> Martin v. Löwis <martin@v.loewis.de> added the comment:

> > The same applies "Å" and "A", "Ä" and "A" and "Ö" and "O"

> > which also are also different letters as "Ø" and "O" are.

>

> Sure. And rightfully, they "Å" is *not* (I repeat: not)

> normalized as "A", under NFD:

>

> py> unicodedata.normalize("NFD", u"Å")

> u'A\u030a'

>

> > Maybe not in the unicode world but in treal life.

>

> They are different letters also in the Unicode world.

>

> > That's why I'm a little confused.

>

> I think the confusion comes from your assumption that

> normalizing "Å" produces "A". It does not. Really not.

Yes, you are right.

However the confusion/problem shows up when it is used in the application to

build an alphabet and group for example all version of E, É, È, Ë, Ê

together under E. The first character in the result of normalize is

used to build alphabet labels for surnames:

letter = normalize("NFD", surname)[0].upper()

if letter != last_letter:

last_letter = letter

....

and this is why I get "A" when the surname begins with "Å".

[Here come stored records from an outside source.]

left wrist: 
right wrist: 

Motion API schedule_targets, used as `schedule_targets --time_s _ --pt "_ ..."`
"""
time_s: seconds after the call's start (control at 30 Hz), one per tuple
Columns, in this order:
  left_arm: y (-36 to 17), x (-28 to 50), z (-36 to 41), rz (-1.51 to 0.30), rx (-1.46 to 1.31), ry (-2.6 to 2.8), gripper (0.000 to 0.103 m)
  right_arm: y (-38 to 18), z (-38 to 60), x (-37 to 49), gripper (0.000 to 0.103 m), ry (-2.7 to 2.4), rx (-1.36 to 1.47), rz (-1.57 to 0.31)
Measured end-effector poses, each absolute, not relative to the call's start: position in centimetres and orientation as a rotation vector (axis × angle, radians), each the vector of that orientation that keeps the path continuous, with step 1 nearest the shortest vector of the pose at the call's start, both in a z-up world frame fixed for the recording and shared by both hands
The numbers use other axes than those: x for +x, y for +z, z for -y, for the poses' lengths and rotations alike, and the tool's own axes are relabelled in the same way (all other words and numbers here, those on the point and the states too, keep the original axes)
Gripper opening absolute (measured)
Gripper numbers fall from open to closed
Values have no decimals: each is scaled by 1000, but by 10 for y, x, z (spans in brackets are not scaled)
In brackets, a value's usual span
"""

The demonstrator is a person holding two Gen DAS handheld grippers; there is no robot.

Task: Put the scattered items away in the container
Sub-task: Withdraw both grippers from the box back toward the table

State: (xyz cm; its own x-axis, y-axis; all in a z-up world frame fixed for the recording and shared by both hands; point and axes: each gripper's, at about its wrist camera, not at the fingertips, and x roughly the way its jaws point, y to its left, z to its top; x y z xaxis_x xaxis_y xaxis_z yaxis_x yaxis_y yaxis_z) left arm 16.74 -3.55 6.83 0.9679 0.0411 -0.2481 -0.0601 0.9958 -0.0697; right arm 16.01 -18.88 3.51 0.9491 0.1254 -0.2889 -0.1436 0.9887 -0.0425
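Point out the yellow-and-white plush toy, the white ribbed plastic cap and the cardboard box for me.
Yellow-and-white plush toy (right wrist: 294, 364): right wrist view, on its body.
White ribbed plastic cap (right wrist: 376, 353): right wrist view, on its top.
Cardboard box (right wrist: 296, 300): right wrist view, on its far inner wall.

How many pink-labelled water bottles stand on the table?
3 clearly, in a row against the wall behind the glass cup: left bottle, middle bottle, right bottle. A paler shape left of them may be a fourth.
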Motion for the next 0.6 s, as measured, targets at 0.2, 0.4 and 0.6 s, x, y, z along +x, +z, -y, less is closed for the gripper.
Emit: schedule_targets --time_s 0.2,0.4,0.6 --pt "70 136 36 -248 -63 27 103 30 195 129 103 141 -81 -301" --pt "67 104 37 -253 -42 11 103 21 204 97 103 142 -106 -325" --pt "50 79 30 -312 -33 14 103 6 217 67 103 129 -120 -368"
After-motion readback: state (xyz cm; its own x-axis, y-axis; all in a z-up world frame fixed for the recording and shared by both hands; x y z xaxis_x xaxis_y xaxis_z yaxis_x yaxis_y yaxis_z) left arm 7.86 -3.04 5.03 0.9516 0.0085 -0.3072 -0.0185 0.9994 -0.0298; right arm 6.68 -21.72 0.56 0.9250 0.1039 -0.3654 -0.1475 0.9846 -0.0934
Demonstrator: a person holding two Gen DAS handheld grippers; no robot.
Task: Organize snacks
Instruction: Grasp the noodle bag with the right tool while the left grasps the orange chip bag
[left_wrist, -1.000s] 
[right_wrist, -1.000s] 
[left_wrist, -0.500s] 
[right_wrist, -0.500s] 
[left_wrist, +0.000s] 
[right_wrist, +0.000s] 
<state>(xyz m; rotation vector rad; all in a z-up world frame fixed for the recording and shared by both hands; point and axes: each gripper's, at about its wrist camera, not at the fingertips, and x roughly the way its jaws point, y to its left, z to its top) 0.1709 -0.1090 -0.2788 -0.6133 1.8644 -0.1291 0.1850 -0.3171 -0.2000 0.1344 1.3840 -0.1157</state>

This way it works for all variations of E to be grouped under "E",

but fails as "Å" is shown under the label "A", not the "A" in the

beginning of the alphabet but after "Z", where "ÅÄÖ" comes.

So a previous sorting of the surnames works correctly.

(The Swedish alphabet has 29 letters: A,B,C... X,Y,Z,Å,Ä,Ö)

Can you think of any solution to this conflict?

I still think "Å" or "Ä" or "Ö" should behave as "Ø":

>>> unicodedata.normalize("NFD",u"Ø")

u'\xd8'

Now, as you said:

>>> unicodedata.normalize("NFD",u"Å")

u'A\u030a'

But it should be (in my opinion):

>>> unicodedata.normalize("NFD",u"Å")

u'\xc5'

This is obviously the result of how the unicode spec is written

interpreting "Å" as a variation of "A". which it is not.

I have asked the unicode people, but not got any answer yet.

The application is GRAMPS: http://gramps-project.org/

Once again thanks for make some of the unicode stuff clear!

Regards,

Peter Landgren